AVAILABLE DATA:
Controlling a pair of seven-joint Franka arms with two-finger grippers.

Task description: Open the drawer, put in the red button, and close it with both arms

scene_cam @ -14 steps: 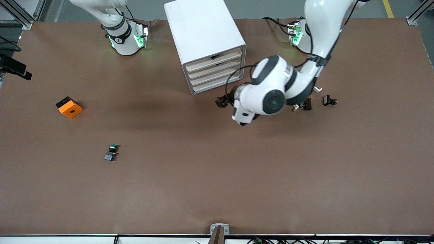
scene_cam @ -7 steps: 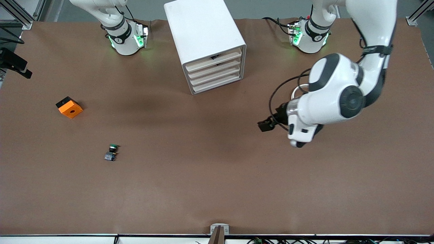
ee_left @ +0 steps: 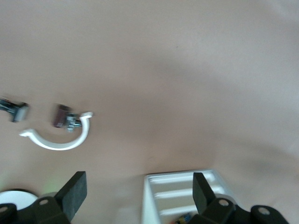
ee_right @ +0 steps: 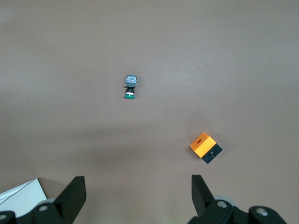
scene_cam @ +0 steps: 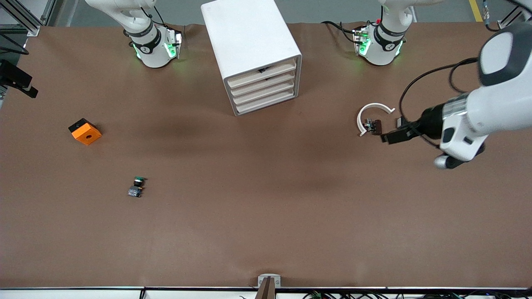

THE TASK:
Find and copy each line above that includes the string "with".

RESPONSE:
Controlling a pair of seven-joint Franka arms with two-finger grippers.
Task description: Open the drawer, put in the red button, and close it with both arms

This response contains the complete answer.